| YOUR GOAL |
Where does the word "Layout" appear in the entries below? Copy each line that holds it.

| PROVIDED MATERIAL |
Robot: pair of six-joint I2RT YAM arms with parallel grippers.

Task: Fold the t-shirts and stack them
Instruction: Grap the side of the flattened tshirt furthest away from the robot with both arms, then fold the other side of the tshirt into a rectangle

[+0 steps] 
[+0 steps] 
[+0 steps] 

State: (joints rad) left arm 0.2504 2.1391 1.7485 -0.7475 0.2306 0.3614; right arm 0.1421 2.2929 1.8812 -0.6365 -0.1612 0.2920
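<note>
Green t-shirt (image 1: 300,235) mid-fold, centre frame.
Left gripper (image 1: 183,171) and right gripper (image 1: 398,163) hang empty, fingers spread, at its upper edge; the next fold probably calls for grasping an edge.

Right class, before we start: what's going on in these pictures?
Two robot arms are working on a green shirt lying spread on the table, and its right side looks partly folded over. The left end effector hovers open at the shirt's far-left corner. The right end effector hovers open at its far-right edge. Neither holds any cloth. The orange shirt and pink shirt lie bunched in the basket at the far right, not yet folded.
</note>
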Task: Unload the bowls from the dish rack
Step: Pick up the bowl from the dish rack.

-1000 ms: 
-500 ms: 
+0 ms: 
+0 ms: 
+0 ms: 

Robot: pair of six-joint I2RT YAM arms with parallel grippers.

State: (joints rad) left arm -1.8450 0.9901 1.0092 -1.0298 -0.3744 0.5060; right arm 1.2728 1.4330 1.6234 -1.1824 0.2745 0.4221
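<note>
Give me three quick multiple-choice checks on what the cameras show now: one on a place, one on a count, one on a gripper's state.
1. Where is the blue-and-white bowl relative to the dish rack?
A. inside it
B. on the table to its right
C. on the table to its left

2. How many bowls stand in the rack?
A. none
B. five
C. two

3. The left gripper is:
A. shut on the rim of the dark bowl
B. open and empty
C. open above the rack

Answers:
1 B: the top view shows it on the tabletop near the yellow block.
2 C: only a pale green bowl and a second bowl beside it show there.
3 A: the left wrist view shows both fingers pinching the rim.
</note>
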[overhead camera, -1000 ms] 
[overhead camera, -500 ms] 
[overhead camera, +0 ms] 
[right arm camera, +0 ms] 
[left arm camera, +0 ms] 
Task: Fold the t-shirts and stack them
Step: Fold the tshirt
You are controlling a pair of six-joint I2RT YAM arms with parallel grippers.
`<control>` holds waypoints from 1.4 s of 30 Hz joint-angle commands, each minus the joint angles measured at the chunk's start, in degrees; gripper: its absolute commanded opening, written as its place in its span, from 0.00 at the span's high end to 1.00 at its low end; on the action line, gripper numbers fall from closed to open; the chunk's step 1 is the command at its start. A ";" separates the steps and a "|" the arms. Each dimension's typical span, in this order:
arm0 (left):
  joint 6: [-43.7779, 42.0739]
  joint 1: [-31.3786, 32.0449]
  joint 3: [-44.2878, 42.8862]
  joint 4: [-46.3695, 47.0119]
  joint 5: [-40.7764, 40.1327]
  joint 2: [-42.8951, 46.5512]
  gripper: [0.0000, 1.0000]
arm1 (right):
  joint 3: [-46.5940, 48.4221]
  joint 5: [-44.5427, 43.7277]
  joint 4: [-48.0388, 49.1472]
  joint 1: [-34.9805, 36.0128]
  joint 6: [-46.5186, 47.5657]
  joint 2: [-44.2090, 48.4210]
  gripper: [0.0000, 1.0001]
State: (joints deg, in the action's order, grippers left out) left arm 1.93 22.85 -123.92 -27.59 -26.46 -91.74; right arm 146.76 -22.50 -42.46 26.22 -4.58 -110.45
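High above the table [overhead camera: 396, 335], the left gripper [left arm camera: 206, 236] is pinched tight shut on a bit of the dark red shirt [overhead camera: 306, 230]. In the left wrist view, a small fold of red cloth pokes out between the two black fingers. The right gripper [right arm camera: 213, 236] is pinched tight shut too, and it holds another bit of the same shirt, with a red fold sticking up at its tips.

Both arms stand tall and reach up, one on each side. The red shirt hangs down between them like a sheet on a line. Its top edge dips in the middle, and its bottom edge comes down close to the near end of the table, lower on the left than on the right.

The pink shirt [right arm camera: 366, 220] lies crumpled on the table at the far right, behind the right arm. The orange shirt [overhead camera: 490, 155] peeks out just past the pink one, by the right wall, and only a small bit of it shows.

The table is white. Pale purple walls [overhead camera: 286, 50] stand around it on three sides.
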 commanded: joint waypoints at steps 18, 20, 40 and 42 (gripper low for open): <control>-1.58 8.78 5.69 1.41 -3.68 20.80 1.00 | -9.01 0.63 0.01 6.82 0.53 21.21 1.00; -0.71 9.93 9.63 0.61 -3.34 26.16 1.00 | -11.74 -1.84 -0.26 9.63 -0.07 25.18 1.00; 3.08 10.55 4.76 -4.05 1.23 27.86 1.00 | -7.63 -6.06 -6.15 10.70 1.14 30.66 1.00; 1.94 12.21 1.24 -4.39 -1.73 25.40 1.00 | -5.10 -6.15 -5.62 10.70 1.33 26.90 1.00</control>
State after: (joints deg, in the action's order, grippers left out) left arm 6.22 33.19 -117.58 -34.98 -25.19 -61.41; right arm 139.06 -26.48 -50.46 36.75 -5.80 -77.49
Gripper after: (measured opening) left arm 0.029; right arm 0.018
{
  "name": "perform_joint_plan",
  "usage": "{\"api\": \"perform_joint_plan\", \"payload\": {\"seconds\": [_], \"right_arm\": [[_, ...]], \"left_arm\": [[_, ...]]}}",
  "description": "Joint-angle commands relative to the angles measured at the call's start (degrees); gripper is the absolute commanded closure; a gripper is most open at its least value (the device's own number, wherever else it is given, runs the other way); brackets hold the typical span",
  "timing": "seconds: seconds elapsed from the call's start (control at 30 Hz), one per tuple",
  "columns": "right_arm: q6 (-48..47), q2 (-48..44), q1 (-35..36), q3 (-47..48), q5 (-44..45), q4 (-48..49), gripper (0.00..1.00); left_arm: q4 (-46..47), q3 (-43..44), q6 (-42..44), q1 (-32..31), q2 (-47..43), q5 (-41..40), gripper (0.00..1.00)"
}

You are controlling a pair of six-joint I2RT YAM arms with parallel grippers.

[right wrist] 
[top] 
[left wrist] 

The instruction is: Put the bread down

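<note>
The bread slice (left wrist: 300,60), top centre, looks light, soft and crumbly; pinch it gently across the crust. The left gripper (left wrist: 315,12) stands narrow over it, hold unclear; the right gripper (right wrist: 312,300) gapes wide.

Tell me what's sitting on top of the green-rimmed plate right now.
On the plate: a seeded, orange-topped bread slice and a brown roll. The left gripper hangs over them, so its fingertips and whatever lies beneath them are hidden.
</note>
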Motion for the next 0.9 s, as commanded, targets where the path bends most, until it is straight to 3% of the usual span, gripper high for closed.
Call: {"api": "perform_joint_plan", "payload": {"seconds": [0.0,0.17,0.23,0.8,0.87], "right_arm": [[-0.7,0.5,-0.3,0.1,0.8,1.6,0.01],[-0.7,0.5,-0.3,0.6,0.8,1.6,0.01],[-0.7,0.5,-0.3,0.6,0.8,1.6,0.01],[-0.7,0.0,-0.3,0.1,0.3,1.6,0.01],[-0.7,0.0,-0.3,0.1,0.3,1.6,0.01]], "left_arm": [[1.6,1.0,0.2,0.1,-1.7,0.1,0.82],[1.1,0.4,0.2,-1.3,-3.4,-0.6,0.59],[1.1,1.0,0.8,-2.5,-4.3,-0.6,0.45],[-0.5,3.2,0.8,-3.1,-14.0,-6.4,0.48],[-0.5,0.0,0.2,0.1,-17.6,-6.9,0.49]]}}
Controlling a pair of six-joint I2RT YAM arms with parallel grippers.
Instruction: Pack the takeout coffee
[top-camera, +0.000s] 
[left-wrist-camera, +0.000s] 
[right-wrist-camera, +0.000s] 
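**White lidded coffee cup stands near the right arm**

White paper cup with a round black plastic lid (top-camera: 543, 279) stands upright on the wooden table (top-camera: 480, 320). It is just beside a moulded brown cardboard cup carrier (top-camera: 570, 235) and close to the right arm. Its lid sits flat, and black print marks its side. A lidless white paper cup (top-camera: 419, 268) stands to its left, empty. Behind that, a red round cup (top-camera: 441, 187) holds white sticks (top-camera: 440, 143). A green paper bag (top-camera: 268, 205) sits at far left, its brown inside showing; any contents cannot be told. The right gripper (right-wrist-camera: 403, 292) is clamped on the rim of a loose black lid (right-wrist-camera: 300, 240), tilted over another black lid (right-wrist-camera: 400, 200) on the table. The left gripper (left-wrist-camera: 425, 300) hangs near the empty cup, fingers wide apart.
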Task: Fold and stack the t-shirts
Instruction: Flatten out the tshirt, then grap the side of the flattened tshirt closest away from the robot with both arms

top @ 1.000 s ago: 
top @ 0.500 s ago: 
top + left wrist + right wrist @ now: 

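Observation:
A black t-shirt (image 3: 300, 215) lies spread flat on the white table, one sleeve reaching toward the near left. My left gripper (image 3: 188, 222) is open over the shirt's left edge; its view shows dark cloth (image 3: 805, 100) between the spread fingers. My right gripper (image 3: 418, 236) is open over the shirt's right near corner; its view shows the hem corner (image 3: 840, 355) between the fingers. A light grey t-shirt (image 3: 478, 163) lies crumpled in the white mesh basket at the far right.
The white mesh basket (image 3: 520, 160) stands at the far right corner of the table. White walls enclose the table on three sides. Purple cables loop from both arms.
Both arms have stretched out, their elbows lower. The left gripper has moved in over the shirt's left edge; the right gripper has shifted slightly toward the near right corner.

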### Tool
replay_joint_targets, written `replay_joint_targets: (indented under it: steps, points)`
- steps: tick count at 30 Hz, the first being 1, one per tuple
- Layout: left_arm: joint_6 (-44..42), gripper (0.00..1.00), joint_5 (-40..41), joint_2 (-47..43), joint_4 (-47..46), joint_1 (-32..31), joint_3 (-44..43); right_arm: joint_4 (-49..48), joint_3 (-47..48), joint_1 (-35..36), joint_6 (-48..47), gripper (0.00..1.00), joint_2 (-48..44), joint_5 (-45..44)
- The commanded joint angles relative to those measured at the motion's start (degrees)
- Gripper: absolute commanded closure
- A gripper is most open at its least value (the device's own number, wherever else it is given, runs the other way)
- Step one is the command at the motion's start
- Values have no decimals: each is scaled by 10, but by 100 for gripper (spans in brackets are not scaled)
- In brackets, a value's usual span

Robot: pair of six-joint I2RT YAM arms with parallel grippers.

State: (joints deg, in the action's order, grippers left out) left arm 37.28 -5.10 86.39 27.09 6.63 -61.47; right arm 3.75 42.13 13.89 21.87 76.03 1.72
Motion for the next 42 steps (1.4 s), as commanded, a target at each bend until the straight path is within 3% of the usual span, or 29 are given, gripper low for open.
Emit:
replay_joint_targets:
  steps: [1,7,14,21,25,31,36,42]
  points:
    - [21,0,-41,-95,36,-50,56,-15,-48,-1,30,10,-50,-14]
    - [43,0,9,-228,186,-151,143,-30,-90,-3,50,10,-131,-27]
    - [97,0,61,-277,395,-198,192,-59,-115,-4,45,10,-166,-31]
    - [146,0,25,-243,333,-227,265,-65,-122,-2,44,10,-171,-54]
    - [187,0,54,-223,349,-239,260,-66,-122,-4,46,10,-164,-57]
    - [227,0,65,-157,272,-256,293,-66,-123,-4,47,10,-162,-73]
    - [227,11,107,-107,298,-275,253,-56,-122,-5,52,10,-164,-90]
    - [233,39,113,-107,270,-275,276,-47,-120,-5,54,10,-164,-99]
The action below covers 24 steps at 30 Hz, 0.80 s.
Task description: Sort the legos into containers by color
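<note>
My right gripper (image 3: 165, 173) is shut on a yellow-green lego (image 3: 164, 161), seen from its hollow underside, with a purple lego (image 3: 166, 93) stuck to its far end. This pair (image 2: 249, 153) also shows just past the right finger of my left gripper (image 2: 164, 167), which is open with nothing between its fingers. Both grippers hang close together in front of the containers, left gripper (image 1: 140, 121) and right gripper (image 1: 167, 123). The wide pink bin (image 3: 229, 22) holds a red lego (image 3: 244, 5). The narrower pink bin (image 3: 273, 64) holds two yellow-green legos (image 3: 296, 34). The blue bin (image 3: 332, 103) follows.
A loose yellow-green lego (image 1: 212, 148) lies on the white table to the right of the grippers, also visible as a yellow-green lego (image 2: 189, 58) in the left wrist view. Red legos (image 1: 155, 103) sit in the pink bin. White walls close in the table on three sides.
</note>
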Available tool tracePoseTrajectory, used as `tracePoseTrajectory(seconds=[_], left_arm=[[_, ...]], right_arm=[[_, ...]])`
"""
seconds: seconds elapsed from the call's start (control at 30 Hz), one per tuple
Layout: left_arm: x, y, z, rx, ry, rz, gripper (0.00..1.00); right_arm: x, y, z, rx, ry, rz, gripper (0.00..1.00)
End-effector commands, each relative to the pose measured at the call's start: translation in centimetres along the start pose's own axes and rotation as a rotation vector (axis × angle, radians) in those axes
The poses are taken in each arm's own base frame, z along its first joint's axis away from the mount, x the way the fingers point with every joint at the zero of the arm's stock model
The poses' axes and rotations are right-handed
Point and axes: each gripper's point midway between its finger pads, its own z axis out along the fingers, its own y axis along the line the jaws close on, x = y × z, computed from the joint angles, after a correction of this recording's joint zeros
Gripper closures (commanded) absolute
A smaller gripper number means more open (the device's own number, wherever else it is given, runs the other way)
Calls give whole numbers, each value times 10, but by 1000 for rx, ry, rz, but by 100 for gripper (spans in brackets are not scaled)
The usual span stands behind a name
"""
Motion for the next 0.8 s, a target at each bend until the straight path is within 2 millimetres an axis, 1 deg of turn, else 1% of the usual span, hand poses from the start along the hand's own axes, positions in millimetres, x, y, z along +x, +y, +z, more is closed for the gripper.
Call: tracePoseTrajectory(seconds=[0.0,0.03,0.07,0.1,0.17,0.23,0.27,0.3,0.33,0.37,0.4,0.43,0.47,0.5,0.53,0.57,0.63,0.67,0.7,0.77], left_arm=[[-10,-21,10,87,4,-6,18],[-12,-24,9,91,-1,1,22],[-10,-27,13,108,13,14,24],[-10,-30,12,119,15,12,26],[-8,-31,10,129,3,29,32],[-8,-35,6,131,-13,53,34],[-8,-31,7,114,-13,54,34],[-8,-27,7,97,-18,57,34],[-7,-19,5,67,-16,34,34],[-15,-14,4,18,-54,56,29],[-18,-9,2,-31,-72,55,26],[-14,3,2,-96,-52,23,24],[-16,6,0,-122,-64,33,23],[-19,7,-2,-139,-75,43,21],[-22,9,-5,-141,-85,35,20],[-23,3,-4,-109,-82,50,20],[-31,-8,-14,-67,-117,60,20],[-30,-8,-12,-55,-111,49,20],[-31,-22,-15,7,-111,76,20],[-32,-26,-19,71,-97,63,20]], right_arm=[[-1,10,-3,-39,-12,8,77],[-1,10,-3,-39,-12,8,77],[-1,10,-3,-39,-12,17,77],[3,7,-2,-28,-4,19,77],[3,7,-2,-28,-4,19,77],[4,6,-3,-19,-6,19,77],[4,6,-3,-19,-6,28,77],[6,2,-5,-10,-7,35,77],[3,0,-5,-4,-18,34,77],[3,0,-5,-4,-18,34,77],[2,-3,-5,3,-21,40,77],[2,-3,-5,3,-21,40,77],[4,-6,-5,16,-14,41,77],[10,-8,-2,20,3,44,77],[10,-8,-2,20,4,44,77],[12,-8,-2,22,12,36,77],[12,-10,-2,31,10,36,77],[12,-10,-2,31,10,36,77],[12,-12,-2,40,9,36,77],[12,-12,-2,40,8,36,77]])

| EXERCISE RESULT |
- Layout: left_arm: joint_6 (-44..42), gripper (0.00..1.00), joint_5 (-40..41), joint_2 (-47..43), joint_4 (-47..46), joint_1 (-32..31), joint_3 (-44..43); right_arm: joint_4 (-49..48), joint_3 (-47..48), joint_1 (-35..36), joint_6 (-48..47), gripper (0.00..1.00), joint_2 (-48..44), joint_5 (-45..44)
Layout: left_arm: x, y, z, rx, ry, rz, gripper (0.00..1.00); right_arm: x, y, z, rx, ry, rz, gripper (0.00..1.00)

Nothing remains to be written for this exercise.